What you have to do >> Transcribe the data that follows precisely, omitting nothing.
<<<<
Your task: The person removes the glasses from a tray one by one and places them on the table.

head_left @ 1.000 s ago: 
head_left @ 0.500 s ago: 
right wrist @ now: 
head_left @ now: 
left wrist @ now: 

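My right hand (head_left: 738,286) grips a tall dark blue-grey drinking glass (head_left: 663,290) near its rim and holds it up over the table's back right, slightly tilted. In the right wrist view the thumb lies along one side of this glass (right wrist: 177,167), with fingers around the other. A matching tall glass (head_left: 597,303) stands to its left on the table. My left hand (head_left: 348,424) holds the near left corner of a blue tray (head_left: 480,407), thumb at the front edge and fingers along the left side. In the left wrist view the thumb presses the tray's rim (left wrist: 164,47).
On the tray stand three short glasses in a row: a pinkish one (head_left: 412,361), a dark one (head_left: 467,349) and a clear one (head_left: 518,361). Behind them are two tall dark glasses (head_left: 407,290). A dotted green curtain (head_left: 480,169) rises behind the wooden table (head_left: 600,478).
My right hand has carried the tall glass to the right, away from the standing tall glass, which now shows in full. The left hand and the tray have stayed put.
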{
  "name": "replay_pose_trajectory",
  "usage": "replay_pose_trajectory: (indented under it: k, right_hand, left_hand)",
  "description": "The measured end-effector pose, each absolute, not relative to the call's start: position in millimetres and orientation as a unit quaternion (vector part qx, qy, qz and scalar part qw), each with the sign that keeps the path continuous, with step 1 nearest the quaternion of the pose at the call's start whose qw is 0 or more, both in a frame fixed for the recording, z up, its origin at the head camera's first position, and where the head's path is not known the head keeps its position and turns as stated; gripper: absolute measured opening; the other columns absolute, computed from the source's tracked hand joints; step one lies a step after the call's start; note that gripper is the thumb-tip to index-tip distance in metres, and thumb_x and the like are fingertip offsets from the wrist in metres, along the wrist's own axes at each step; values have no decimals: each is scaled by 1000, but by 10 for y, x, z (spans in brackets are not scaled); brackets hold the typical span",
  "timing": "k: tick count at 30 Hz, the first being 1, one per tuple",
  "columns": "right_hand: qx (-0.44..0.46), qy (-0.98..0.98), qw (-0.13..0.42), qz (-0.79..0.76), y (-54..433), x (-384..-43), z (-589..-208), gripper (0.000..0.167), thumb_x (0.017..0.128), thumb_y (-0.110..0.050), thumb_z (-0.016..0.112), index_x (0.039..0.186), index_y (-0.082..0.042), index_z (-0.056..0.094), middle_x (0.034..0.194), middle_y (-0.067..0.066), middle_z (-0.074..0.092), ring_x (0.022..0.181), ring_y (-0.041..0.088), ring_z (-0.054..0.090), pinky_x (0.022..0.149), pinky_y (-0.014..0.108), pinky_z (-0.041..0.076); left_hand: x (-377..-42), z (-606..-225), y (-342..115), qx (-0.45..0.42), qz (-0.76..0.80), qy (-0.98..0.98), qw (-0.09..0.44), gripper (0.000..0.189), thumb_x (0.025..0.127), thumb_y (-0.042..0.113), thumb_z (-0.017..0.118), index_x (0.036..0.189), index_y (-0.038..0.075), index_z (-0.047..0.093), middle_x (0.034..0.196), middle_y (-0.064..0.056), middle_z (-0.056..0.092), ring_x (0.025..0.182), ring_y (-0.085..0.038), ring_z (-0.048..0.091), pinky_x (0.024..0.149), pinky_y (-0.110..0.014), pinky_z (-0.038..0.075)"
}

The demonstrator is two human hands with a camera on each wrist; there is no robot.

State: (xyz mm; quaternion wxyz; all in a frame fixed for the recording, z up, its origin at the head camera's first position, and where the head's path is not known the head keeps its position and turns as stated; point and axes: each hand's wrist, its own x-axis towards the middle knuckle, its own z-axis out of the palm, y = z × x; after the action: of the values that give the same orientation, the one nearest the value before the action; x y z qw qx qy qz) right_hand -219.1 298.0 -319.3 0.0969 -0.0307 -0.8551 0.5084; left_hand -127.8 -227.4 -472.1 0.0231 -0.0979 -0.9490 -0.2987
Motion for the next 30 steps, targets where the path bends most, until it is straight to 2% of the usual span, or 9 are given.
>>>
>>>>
Task result >>
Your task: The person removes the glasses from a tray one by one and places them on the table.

head_left @ 1.000 s ago: 
head_left @ 0.500 s ago: 
right wrist @ now: 
head_left @ now: 
left wrist @ now: 

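My right hand (head_left: 738,286) grips a tall dark blue-grey drinking glass (head_left: 663,290) near its rim and holds it up over the table's back right, slightly tilted. In the right wrist view the thumb lies along one side of this glass (right wrist: 177,167), with fingers around the other. A matching tall glass (head_left: 597,303) stands to its left on the table. My left hand (head_left: 348,424) holds the near left corner of a blue tray (head_left: 480,407), thumb at the front edge and fingers along the left side. In the left wrist view the thumb presses the tray's rim (left wrist: 164,47).
On the tray stand three short glasses in a row: a pinkish one (head_left: 412,361), a dark one (head_left: 467,349) and a clear one (head_left: 518,361). Behind them are two tall dark glasses (head_left: 407,290). A dotted green curtain (head_left: 480,169) rises behind the wooden table (head_left: 600,478).
My right hand has carried the tall glass to the right, away from the standing tall glass, which now shows in full. The left hand and the tray have stayed put.
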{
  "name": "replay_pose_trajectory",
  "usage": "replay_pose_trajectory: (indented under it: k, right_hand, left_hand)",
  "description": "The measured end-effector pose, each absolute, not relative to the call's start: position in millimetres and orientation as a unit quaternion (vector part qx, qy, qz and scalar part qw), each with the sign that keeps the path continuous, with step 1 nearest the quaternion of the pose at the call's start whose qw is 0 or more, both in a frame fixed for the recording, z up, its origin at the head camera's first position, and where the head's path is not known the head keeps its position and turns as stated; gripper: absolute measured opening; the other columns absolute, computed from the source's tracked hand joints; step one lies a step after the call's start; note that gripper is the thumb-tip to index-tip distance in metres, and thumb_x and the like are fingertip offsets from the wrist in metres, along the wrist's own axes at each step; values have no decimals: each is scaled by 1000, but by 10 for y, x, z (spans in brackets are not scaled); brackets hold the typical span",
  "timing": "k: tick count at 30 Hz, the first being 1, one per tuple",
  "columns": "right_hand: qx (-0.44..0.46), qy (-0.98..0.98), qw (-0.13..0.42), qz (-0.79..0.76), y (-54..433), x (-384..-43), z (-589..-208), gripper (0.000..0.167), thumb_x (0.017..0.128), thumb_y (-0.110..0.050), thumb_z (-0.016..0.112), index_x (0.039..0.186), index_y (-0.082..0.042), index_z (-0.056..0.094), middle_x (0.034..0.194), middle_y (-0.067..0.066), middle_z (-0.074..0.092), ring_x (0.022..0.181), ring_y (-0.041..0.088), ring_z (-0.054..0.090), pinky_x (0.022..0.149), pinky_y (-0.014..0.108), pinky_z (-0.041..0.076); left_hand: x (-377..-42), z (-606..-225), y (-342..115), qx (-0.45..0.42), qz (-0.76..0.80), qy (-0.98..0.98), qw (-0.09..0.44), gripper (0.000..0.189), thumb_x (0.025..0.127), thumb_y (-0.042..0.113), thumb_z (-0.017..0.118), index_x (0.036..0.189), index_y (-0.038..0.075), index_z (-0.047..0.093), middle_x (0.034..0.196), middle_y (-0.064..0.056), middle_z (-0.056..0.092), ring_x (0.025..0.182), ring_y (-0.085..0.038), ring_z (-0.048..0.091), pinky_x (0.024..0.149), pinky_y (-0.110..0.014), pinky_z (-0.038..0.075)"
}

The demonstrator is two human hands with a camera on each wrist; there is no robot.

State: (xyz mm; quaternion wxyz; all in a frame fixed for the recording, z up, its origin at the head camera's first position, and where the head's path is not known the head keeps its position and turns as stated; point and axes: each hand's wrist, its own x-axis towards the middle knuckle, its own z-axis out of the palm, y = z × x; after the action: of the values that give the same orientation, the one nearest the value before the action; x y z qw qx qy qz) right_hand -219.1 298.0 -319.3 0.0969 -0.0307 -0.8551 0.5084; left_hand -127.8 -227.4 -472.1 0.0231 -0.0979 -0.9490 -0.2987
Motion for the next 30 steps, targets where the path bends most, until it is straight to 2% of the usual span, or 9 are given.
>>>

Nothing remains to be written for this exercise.